While the draconian DRM methods of the past may be long gone, its effects still can be felt today, especially if you're a gamer who has just upgraded to Windows 10.
It turns out that Microsoft's new OS takes issue with SecuROM and SafeDISC DRM, so much so that it won't even allow the programs to run due to the potential security breaches that might compromise the OS.
That was confirmed via a quote (translated from German) from Microsoft's Boris Schneider-Johne at Gamescom 2015:
"Everything that ran in Windows 7 should also run in Windows 10. There are just two silly exceptions: antivirus software and stuff that's deeply embedded into the system needs updating - but the developers are on it already - and then there are old games on CD-Rom that have DRM. This DRM stuff is also deeply embedded in your system, and that's where Windows 10 says 'sorry, we cannot allow that, because that would be a possible loophole for computer viruses'. That's why there are a couple of games from 2003-2008 with Securom, etc. that simply don't run without a no-CD patch or some such. We can just not support that if it's a possible danger for our users. There are a couple of patches from developers already, and there is stuff like GOG where you'll find versions of those games that work."

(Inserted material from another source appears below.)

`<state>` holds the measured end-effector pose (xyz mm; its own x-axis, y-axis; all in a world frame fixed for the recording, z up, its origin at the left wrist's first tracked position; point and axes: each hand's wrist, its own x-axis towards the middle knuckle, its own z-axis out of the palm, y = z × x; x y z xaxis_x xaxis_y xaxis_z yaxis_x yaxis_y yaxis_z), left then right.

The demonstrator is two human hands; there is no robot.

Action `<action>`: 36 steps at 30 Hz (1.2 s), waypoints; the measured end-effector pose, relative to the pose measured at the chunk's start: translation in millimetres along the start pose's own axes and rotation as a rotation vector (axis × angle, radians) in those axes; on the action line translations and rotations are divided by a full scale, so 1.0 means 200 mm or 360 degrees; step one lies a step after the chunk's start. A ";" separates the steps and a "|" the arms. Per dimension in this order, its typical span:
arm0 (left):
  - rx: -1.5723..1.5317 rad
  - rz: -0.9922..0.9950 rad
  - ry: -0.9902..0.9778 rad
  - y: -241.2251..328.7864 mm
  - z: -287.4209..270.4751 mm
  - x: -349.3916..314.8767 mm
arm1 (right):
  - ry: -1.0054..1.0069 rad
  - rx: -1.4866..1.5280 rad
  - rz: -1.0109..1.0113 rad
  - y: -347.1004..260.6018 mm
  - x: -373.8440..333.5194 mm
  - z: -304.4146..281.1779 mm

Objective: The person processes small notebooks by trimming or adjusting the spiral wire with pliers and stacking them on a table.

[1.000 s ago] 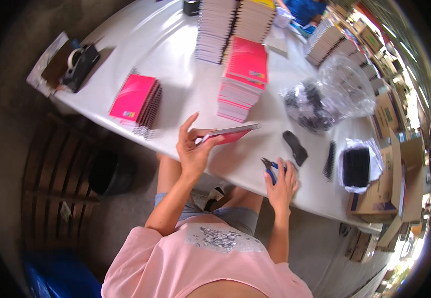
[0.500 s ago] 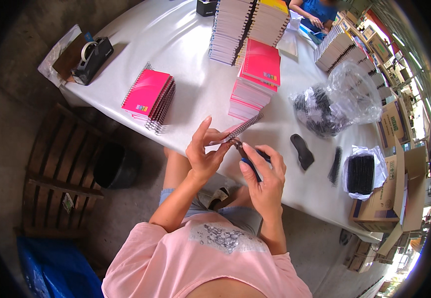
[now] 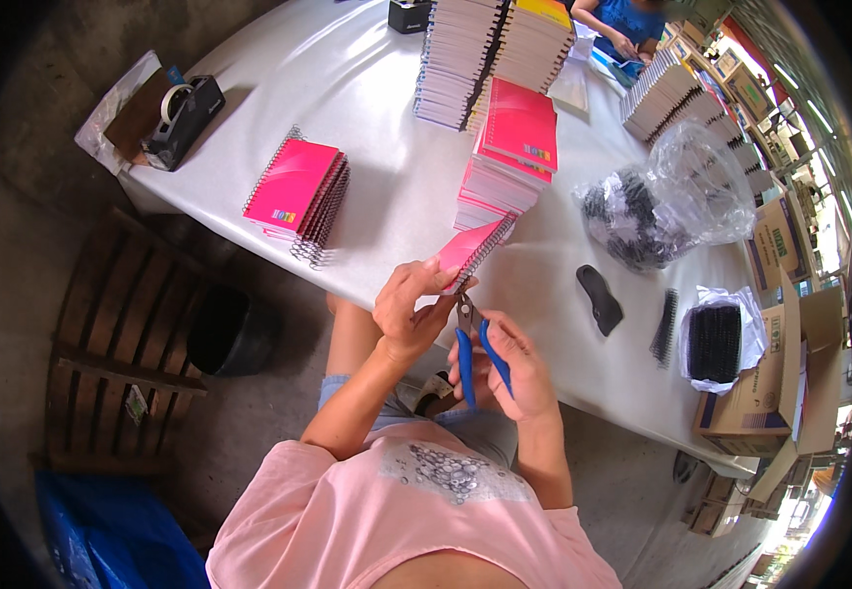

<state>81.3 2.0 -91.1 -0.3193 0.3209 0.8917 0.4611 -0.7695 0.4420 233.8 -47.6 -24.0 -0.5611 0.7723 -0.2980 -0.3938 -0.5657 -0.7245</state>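
Note:
A pink-covered notebook (image 3: 467,247) with a dark spiral binding is gripped by its near end in my left hand (image 3: 411,306), tilted over the table's front edge. My right hand (image 3: 519,368) is closed around blue-handled cutting pliers (image 3: 466,324). Their jaws touch the near end of the spiral, and the handles are spread. Just beyond the held notebook rises a stack of pink notebooks (image 3: 514,128). Farther left lies a smaller pile of pink spiral notebooks (image 3: 293,187), its coils sticking out on both sides.
A black tape dispenser (image 3: 183,120) stands at the far left. Tall spiral-book stacks (image 3: 460,59) rise at the back. To the right are a clear bag of black coils (image 3: 632,216), a dark flat object (image 3: 599,299), a loose coil (image 3: 664,329) and a cardboard box (image 3: 750,402). Another person (image 3: 627,29) sits far right.
The held notebook has turned so its pink cover faces up. The pliers now point away from me with handles spread, and my right hand has moved slightly down and nearer to me.

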 end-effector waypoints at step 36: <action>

Here's the video, courtesy of Rocket Beans TV, in case anybody's interested:
Before torches are lit and pitchforks lifted, we'd like to point out that Microsoft is completely right. SafeDisc has been proven to have dangerous vulnerabilities that hackers can use while SecuROM isn't that much better either. SecuROM protected games have issues of their own, ranging from activation problems to conflicting with other programs while in use.
Hundreds, if not thousands, of titles will be affected by this, including massively popular games like Fallout 3 and Grand Theft Auto 3. The good news is that some developers have released official patches that have disabled the DRM protection in their games. Alternatively, No-CD patches are readily available online though it is decidedly less legal to use them.
Buying the games digitally is also another option, as digital versions on Steam and Origin are unaffected. Be warned though, both services have their own DRM methods. GOG, on the other hand, has no DRM whatsoever, so it's probably the best bet if you'd rather stay far away from DRM from now on.